*YOUR OBJECTIVE*: The data is to be reproduced in full and without error.

*RECORDED INFORMATION*:
──────────

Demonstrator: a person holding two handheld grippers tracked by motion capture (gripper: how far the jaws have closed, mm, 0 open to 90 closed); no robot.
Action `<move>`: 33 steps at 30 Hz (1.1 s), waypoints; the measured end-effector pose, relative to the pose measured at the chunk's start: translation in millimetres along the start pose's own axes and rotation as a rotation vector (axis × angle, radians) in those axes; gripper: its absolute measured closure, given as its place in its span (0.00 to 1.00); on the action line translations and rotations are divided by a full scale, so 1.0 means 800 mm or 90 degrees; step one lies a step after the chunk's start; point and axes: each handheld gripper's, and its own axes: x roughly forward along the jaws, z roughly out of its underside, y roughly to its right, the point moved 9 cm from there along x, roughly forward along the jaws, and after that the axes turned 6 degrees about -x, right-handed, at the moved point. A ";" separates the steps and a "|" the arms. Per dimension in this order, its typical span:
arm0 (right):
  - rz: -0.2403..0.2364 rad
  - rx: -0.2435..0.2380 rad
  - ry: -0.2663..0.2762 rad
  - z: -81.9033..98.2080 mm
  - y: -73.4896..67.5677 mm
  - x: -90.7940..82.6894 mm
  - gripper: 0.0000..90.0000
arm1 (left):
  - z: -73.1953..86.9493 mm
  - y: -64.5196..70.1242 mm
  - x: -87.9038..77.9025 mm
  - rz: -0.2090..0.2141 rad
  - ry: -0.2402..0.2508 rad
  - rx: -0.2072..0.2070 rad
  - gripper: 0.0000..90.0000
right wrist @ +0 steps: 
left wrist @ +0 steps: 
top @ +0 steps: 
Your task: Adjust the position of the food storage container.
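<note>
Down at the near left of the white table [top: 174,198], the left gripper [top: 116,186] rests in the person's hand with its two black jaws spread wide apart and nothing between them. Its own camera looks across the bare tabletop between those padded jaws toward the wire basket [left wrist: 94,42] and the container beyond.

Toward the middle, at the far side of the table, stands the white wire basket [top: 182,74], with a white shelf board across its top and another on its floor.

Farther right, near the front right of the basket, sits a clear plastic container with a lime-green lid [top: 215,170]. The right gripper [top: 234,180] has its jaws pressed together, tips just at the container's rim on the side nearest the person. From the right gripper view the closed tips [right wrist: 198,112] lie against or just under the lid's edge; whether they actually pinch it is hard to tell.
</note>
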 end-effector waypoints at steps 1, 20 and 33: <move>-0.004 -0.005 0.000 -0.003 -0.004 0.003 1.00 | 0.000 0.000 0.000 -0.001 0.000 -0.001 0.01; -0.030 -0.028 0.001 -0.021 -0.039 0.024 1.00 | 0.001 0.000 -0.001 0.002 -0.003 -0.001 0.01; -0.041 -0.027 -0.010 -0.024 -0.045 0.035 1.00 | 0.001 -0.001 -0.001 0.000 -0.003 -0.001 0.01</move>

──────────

*WRITTEN RESPONSE*:
Demonstrator: a person holding two handheld grippers tracked by motion capture (gripper: how far the jaws have closed, mm, 0 open to 90 closed); no robot.
Action `<move>`: 33 steps at 30 Hz (1.1 s), waypoints; the measured end-effector pose, relative to the pose measured at the chunk's start: translation in millimetres along the start pose's own axes and rotation as a rotation vector (axis × angle, radians) in those axes; gripper: its absolute measured closure, given as its place in its span (0.00 to 1.00); on the action line translations and rotations are divided by a full scale, so 1.0 means 800 mm or 90 degrees; step one lies a step after the chunk's start; point and axes: each handheld gripper's, and its own axes: x roughly forward along the jaws, z roughly out of its underside, y roughly to its right, the point moved 9 cm from there along x, roughly forward along the jaws, and after that the axes turned 6 degrees about -x, right-handed, at the moved point. A ";" separates the steps and a "|" the arms. Per dimension in this order, its typical span:
arm0 (right):
  - rz: -0.2403..0.2364 rad
  - rx: -0.2435..0.2380 rad
  - ry: -0.2663..0.2762 rad
  - z: -81.9033..98.2080 mm
  - y: -73.4896..67.5677 mm
  - x: -90.7940..82.6894 mm
  - gripper: 0.0000..90.0000
arm1 (left):
  - z: -73.1953..86.9493 mm
  - y: -64.5196..70.1242 mm
  - x: -87.9038..77.9025 mm
  - rz: -0.2090..0.2141 rad
  - ry: -0.2402..0.2508 rad
  - rx: -0.2072..0.2070 rad
  - gripper: 0.0000..90.0000
right wrist @ +0 steps: 
left wrist @ +0 steps: 
top @ +0 steps: 
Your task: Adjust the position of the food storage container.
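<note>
Down at the near left of the white table [top: 174,198], the left gripper [top: 116,186] rests in the person's hand with its two black jaws spread wide apart and nothing between them. Its own camera looks across the bare tabletop between those padded jaws toward the wire basket [left wrist: 94,42] and the container beyond.

Toward the middle, at the far side of the table, stands the white wire basket [top: 182,74], with a white shelf board across its top and another on its floor.

Farther right, near the front right of the basket, sits a clear plastic container with a lime-green lid [top: 215,170]. The right gripper [top: 234,180] has its jaws pressed together, tips just at the container's rim on the side nearest the person. From the right gripper view the closed tips [right wrist: 198,112] lie against or just under the lid's edge; whether they actually pinch it is hard to tell.
</note>
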 end-effector waypoints at steps 1, 20 and 33: <move>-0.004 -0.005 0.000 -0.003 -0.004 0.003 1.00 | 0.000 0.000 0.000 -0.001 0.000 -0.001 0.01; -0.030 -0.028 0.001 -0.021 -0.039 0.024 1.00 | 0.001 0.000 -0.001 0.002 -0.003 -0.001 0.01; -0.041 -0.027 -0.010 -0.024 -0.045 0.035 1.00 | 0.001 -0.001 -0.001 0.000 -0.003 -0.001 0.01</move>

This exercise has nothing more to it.